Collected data
# # #
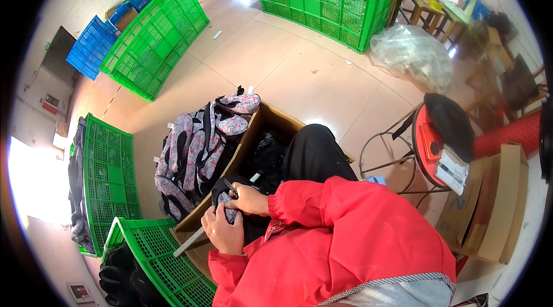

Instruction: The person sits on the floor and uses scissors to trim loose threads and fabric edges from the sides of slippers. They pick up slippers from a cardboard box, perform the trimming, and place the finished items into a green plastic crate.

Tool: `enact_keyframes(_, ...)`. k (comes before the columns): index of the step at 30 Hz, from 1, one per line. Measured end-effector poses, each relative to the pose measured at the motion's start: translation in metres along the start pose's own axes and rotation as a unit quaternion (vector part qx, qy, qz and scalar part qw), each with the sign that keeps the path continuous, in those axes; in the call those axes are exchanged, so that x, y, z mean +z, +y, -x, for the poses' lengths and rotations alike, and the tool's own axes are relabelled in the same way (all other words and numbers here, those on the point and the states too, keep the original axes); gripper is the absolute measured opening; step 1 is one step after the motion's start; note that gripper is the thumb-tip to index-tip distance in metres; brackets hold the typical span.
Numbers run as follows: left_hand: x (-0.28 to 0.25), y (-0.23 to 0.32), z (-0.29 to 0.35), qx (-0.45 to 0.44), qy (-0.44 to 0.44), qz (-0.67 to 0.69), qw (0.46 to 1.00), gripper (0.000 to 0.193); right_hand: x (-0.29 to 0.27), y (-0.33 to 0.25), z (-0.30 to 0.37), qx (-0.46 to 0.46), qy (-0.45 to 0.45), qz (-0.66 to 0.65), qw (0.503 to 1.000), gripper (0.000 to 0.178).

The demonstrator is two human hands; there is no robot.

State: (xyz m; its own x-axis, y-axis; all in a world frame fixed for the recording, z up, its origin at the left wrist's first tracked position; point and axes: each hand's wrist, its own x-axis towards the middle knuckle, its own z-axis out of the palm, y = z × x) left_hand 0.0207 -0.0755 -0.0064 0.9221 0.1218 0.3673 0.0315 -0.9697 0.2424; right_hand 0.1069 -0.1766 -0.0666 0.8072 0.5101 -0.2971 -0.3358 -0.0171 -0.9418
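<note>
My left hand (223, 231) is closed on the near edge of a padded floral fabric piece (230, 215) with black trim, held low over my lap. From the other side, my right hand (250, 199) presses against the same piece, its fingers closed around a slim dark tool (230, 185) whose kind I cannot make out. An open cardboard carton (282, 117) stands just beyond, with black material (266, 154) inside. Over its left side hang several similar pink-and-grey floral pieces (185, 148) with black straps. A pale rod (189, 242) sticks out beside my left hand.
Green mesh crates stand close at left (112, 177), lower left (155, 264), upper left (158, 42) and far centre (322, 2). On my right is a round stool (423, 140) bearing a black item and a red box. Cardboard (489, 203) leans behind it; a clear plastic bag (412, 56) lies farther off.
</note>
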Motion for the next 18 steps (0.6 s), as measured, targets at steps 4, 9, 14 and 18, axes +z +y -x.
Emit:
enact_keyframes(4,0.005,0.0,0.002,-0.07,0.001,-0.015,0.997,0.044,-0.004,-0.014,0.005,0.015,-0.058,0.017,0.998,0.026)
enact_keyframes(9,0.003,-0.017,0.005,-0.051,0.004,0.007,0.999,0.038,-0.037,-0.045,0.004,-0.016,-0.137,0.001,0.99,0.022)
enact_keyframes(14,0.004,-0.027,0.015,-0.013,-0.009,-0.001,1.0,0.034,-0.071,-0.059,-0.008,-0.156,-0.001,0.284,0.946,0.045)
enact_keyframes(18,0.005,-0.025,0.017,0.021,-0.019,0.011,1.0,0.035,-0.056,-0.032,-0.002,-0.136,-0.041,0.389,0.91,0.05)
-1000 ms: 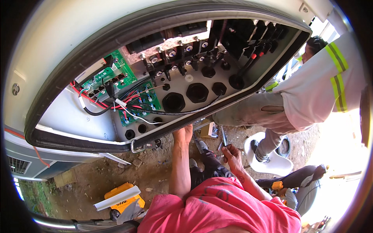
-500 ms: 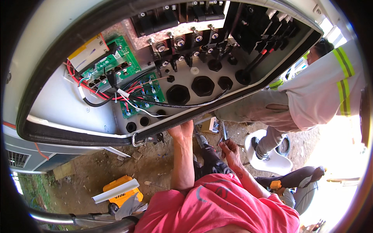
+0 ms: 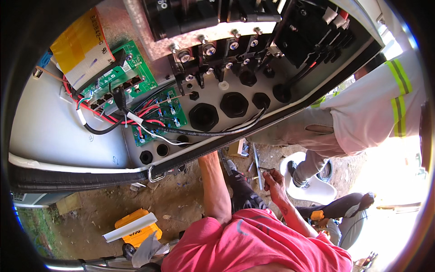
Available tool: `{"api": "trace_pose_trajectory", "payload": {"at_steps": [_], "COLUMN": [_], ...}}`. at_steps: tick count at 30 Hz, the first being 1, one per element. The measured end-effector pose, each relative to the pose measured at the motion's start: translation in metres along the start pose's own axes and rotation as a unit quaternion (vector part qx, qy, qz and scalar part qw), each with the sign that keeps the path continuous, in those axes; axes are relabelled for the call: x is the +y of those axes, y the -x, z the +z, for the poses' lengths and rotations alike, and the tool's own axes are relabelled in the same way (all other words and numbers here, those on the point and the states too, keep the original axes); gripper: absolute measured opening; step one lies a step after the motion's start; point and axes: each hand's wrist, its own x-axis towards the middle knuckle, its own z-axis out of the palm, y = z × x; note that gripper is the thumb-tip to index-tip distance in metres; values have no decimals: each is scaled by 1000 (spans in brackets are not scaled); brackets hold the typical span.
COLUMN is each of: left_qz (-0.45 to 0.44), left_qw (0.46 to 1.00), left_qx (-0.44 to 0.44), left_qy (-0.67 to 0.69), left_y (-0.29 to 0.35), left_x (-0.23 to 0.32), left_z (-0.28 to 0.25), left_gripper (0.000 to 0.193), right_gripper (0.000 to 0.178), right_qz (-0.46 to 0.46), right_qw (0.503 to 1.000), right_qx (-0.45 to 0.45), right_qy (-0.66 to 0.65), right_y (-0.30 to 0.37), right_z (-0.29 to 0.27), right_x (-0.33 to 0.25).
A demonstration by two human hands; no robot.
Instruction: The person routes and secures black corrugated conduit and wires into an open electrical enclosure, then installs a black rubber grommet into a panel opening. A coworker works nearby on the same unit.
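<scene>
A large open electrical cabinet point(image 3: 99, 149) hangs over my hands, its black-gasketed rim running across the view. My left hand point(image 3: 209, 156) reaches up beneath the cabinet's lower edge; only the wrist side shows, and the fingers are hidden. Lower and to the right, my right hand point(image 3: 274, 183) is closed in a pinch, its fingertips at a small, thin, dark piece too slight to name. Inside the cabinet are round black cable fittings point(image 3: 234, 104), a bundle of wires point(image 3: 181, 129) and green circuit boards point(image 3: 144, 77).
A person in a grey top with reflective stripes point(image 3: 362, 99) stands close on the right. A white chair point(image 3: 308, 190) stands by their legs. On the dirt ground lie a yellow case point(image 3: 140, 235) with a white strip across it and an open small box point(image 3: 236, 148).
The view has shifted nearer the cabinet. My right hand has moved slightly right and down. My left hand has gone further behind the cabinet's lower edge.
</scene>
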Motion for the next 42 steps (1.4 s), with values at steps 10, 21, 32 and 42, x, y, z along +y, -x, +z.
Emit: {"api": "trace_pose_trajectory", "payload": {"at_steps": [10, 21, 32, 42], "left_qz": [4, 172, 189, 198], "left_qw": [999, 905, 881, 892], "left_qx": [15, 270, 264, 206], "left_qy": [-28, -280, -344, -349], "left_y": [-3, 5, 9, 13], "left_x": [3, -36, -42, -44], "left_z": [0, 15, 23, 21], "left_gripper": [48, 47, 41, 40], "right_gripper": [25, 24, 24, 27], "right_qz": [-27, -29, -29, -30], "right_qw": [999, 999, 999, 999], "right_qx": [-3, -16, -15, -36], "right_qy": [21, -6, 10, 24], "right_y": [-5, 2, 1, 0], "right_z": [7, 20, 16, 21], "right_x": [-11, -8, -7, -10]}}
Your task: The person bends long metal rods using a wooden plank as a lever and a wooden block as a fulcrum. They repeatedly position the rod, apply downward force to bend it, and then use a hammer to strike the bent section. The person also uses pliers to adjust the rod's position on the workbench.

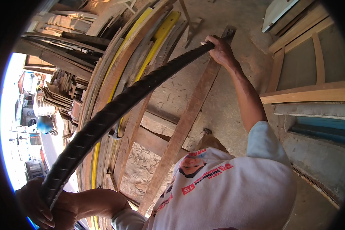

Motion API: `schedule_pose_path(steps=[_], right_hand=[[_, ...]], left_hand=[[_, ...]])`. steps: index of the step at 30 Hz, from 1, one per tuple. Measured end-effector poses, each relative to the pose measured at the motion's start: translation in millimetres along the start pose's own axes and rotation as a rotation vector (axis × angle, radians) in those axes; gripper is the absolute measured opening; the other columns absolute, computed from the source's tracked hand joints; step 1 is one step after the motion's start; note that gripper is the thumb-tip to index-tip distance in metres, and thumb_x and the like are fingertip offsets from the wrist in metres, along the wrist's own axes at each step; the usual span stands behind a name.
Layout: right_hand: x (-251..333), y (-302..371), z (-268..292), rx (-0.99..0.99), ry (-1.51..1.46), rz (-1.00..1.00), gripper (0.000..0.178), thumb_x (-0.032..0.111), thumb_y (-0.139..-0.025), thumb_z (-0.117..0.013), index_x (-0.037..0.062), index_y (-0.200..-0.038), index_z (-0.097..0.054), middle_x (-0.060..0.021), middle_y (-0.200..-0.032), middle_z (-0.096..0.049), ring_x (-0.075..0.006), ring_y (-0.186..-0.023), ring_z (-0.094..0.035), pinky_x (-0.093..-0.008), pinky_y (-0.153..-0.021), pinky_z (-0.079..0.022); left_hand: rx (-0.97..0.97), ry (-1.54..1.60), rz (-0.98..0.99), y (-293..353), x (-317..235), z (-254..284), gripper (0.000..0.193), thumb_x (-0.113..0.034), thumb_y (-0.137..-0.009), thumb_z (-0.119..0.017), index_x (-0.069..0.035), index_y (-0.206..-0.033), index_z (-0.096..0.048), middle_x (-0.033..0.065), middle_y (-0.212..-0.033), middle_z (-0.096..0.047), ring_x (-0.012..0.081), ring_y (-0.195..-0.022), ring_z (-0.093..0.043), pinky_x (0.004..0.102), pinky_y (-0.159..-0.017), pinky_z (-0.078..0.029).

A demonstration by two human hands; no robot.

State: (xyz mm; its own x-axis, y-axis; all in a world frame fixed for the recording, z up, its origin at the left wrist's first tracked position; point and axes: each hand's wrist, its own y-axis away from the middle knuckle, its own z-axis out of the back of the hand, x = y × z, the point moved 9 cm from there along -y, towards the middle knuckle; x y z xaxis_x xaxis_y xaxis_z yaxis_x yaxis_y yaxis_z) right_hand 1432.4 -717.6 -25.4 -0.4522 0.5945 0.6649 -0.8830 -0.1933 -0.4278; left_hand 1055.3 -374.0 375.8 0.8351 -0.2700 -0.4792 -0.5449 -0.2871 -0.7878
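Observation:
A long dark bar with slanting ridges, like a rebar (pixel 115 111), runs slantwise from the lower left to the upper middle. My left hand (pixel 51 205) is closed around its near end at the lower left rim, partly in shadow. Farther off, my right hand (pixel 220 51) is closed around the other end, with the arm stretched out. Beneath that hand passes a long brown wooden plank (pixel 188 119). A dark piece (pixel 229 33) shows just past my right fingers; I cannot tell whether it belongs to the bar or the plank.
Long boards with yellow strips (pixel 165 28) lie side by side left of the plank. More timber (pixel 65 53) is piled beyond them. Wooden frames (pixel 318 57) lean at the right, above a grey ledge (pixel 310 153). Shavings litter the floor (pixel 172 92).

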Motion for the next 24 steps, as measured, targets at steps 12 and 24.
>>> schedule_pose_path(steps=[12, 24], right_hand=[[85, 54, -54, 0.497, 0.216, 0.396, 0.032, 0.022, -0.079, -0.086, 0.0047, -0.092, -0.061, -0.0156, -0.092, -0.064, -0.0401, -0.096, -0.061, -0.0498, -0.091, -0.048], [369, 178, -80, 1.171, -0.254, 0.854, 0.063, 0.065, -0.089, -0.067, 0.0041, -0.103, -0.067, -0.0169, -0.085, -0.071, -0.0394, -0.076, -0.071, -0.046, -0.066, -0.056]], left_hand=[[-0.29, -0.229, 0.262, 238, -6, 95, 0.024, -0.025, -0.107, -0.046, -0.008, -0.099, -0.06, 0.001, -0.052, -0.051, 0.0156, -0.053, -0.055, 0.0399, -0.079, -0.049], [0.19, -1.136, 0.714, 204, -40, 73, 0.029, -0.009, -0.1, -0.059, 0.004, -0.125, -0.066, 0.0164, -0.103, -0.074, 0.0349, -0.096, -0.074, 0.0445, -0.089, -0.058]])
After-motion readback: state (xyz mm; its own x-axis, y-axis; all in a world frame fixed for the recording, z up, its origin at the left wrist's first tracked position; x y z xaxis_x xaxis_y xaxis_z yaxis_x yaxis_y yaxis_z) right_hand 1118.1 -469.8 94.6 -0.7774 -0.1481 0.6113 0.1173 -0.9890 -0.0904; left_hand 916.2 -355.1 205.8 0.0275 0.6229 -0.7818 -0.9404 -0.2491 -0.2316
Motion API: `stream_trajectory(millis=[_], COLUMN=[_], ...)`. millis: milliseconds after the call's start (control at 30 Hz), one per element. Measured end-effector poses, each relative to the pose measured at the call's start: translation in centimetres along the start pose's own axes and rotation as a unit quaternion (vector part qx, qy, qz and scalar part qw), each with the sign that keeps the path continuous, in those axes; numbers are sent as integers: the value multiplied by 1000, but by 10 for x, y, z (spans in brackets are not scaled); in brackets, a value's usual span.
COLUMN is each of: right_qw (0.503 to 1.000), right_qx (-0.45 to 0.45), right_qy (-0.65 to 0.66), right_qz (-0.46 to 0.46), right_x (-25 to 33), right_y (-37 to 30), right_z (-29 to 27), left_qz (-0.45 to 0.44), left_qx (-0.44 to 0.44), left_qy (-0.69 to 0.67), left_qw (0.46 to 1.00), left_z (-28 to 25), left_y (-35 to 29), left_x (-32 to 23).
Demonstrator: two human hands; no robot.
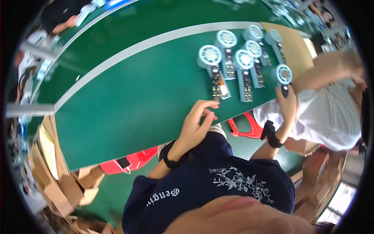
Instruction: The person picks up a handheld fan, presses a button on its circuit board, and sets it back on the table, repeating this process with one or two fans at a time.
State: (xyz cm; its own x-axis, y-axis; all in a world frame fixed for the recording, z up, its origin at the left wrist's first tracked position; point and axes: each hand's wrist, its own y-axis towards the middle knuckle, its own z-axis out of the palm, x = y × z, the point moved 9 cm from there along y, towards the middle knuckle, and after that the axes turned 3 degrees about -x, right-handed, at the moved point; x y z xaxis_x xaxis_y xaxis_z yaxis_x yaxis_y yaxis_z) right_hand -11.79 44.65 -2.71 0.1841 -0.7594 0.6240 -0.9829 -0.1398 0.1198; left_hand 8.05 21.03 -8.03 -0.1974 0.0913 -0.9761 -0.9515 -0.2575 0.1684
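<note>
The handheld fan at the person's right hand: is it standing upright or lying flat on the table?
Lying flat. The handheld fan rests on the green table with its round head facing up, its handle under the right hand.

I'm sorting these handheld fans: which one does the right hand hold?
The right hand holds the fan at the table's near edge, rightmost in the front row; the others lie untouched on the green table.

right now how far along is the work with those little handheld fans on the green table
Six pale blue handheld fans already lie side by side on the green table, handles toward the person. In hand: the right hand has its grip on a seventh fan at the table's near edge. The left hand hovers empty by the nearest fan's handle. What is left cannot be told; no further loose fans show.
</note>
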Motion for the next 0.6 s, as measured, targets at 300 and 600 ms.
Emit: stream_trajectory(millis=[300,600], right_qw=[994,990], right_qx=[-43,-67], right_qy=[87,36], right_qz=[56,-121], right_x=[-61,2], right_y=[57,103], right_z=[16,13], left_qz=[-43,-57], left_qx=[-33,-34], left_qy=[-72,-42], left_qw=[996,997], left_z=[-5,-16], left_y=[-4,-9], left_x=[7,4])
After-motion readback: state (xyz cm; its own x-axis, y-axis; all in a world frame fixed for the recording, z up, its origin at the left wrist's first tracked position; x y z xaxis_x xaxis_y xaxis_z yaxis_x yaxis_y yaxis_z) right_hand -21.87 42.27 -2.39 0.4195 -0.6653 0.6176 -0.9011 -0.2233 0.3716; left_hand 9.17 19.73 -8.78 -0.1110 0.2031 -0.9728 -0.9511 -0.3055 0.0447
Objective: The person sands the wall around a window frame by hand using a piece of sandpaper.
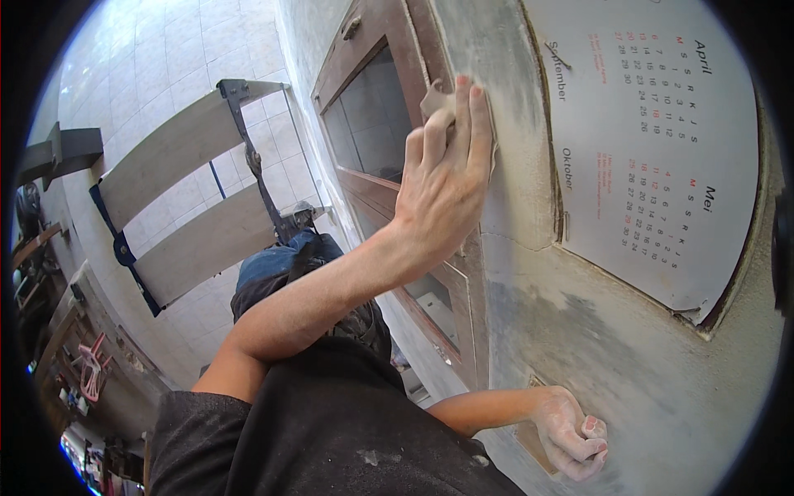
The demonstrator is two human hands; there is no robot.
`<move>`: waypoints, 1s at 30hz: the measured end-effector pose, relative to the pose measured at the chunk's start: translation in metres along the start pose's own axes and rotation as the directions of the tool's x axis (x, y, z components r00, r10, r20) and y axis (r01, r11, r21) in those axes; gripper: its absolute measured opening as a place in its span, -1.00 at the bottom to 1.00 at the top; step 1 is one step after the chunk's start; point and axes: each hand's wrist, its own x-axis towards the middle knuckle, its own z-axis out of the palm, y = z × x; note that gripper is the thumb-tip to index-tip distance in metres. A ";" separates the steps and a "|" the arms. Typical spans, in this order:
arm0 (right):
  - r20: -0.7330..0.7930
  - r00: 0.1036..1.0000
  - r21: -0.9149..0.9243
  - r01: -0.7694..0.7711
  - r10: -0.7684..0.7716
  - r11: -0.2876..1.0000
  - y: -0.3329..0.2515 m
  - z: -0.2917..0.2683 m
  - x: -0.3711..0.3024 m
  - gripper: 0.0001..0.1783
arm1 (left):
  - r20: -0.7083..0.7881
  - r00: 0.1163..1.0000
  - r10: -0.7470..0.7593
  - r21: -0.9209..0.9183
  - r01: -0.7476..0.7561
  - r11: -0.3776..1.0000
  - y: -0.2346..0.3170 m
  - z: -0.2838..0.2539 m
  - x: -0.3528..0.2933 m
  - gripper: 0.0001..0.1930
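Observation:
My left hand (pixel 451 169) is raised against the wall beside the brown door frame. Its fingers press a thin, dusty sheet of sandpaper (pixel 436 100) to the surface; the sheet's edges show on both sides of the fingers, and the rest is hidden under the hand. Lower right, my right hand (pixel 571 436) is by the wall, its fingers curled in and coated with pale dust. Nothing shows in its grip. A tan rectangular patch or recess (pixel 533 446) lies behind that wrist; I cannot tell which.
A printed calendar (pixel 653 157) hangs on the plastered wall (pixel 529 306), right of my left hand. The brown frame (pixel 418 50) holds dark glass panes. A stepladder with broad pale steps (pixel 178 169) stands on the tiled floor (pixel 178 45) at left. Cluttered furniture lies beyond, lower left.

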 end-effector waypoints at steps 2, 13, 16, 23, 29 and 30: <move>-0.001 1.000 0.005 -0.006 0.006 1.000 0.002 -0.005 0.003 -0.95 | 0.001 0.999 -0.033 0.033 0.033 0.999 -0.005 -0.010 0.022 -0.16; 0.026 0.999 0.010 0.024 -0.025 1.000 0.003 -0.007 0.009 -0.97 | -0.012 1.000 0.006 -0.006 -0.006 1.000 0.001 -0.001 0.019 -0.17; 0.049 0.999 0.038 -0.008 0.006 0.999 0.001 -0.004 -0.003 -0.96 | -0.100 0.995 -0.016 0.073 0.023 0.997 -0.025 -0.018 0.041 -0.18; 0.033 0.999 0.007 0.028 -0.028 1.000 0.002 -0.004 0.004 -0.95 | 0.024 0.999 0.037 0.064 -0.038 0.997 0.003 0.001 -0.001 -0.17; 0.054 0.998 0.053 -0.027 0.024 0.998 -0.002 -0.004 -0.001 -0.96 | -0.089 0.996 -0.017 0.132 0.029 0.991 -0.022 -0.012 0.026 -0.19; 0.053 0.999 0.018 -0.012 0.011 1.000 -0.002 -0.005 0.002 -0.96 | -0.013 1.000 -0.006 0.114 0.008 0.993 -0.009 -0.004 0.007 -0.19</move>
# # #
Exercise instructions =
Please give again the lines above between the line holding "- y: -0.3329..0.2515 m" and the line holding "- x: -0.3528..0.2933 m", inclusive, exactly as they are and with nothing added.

Written reply =
  - y: -0.3329..0.2515 m
  - z: -0.2917..0.2683 m
  - x: -0.3711..0.3024 m
  - gripper: 0.0001..0.1783
arm1 (left):
  - r20: -0.7083..0.7881
  - r00: 0.1163..1.0000
  - r10: -0.7470..0.7593
  - r21: -0.9209..0.9183
  - r01: -0.7476..0.7561
  - r11: -0.3776..1.0000
  - y: -0.2346..0.3170 m
  - z: -0.2838..0.2539 m
  - x: -0.3528..0.2933 m

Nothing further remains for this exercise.